WADA, UCI confirm cycling doping probe

November 14, 2013 05:17 pm | Updated November 16, 2021 08:51 pm IST - JOHANNESBURG

The World Anti-Doping Agency and cycling’s governing body UCI have agreed to work together in a commission to investigate the sport’s dark doping past.

The agreement gave WADA something to show for its behind-the-scenes discussions at its World Conference on Doping in Sport.

Concerns over two major track countries, Jamaica and Kenya, are still on the WADA agenda at its four-day summit.

Providing little detail of the commission and its remit, WADA and the International Cycling Union said in a joint statement late Wednesday that they have agreed “the broad terms under which the UCI will conduct a commission of inquiry into the historical doping problems in cycling.”

The agreement followed a private meeting between new UCI President Brian Cookson and WADA President Johan Fahey at the conference in Johannesburg.

“They (Cookson and Fahey) further agreed that their respective colleagues would cooperate to finalize the detailed terms and conditions of the inquiry to ensure that the procedures and ultimate outcomes would be in line with the fundamental rules and principles of the World Anti-Doping Code,” the two bodies said.

Cookson told The Associated Press earlier Wednesday that banned American cyclist Lance Armstrong would be invited to testify to the joint commission.

Armstrong was banned for life in 2012 and there remain allegations that UCI officials helped protect him from doping protocols while he was winning his seven Tour de France titles.

“I would like to see Lance Armstrong come and give evidence, if he has any evidence in particular on the kind of allegations being made about him buying support or collusion from UCI officials,” Cookson told AP. “If those things are true I’d like to hear about it and I’m sure the commission would like to hear about it as well.

“As part of that (commission), we’ll investigate allegations of the UCI’s behaviour in the past and if there are any issues that come up out of that, we will deal with them effectively.”

Cookson, who was elected to lead the UCI in late September on promises of confronting the sport’s drug-stained past, said his body had no power to reduce Armstrong’s ban in return for him telling what he knows but said there would have to be “incentives” for some people to testify.

Cookson said the commission would likely start work in early 2014 and he wanted it to be finished within 12 months.

In its main business in Johannesburg, WADA will vote on proposed changes to its anti—doping code on Friday, and is expected to bring in longer bans for serious dopers among other changes. The new code will come into effect on Jan. 1, 2015 and in time for the next Summer Olympics in Rio de Janeiro.

WADA is pushing for a doubling of bans for intentional doping offenses from two years to four, ensuring a doping cheat will miss at least one Olympics. That proposal, the most obvious deterrent being considered, appears to have widespread approval, although athletics’ IAAF said it is not tough enough and wants to close loopholes for athletes to get their sanction reduced if they argue the doping wasn’t intentional.

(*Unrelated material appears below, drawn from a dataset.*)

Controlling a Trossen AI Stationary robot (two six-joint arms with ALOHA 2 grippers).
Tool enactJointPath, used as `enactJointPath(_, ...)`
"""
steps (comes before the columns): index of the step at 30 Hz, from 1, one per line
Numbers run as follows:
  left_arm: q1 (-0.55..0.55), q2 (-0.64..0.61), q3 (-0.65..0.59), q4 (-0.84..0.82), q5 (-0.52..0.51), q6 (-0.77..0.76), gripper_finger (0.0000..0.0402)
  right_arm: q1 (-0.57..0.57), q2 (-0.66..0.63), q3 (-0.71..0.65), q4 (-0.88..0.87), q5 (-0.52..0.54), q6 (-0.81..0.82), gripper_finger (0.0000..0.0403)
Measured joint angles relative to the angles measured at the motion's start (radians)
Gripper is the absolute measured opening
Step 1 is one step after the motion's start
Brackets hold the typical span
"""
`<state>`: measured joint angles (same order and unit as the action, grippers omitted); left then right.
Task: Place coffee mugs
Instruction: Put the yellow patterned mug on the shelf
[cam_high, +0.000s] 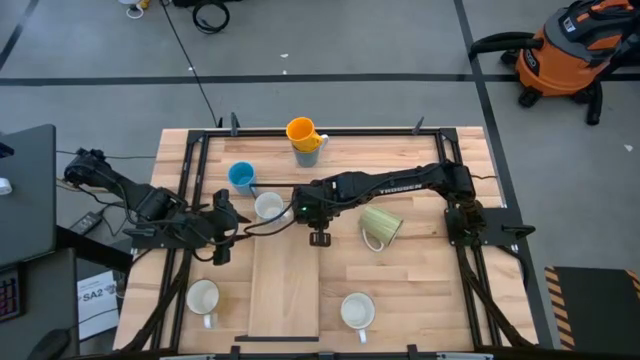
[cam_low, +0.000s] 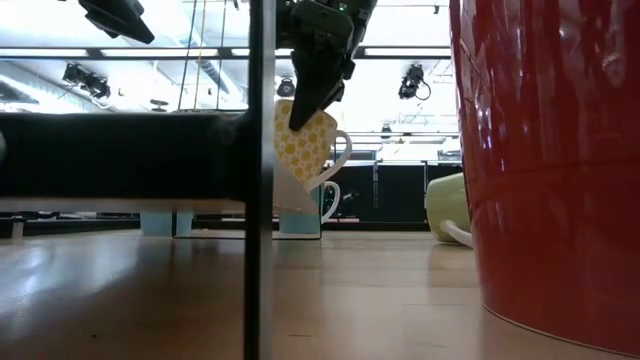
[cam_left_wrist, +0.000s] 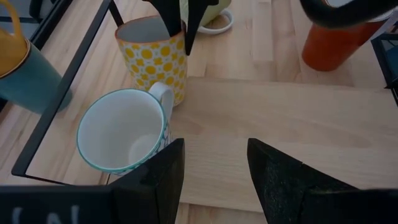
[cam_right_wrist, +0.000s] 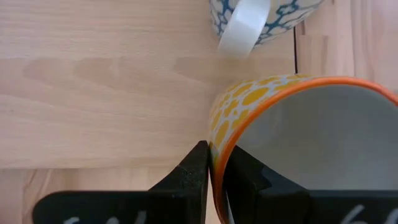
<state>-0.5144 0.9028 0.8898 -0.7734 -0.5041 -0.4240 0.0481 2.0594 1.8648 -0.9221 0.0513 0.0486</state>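
Observation:
My right gripper (cam_right_wrist: 214, 165) is shut on a yellow-dotted mug (cam_low: 303, 145) near the table's middle. The mug also shows in the left wrist view (cam_left_wrist: 152, 62). Beside it a blue-patterned white mug (cam_left_wrist: 124, 127) stands upright on its base; it also shows in the high view (cam_high: 268, 205). My left gripper (cam_left_wrist: 214, 174) is open and empty, just left of that mug, and shows in the high view (cam_high: 222, 243). A pale green mug (cam_high: 380, 226) lies on its side at the right. A bright blue mug (cam_high: 241, 177) stands further back. My right gripper holds the yellow-dotted mug by its orange-edged rim (cam_right_wrist: 219, 146), one finger inside the mug and one outside. The fingers (cam_left_wrist: 178, 25) come from above, pointing down. The mug hangs tilted below them, its base (cam_low: 295, 178) clear of the table.
An orange mug sits in a teal one (cam_high: 305, 137) at the far edge. A white mug (cam_high: 203, 297) stands near left. A red-orange mug (cam_low: 550, 150) with a white inside (cam_high: 357, 311) stands near right. A black metal frame (cam_high: 190, 160) runs around the table.

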Motion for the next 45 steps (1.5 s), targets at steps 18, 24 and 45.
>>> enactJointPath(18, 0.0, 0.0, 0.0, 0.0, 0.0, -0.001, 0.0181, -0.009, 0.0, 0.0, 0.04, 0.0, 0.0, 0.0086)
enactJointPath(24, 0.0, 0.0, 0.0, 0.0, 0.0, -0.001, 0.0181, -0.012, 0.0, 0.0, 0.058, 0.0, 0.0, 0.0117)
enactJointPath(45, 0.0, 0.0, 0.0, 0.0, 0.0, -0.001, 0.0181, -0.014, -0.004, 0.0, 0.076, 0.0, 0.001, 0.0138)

For Jamaica, WADA has provided a copy of its report into the country’s drug testing breakdown to Jamaican government and anti-doping officials and has asked for their feedback before any findings are announced.

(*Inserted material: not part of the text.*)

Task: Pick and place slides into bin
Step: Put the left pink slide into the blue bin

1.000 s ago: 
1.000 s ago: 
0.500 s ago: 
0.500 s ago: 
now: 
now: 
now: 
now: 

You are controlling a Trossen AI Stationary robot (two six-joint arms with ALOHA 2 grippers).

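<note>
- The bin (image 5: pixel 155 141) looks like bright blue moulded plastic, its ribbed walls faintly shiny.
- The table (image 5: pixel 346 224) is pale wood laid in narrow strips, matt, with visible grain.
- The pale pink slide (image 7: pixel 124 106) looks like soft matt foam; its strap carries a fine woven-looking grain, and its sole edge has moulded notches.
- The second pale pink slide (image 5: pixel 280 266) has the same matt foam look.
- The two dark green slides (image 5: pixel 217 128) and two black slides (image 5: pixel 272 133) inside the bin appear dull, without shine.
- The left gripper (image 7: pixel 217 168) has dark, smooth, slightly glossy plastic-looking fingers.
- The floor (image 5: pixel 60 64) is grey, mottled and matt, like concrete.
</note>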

One of the recommendations may be to get the United States Anti-Doping Agency to enter into a partnership to help the troubled Jamaican Anti-Doping Commission.

USADA chief executive Travis Tygart said that was being considered after JADCO “reached out” following last month’s audit of the Caribbean island’s anti-doping processes by WADA.

WADA also says it welcomes long-awaited moves this week by the Kenyan government to set up an investigation into allegations of widespread doping in the East African country’s high-altitude training bases. Kenyan authorities promised progress on their investigation over a year ago.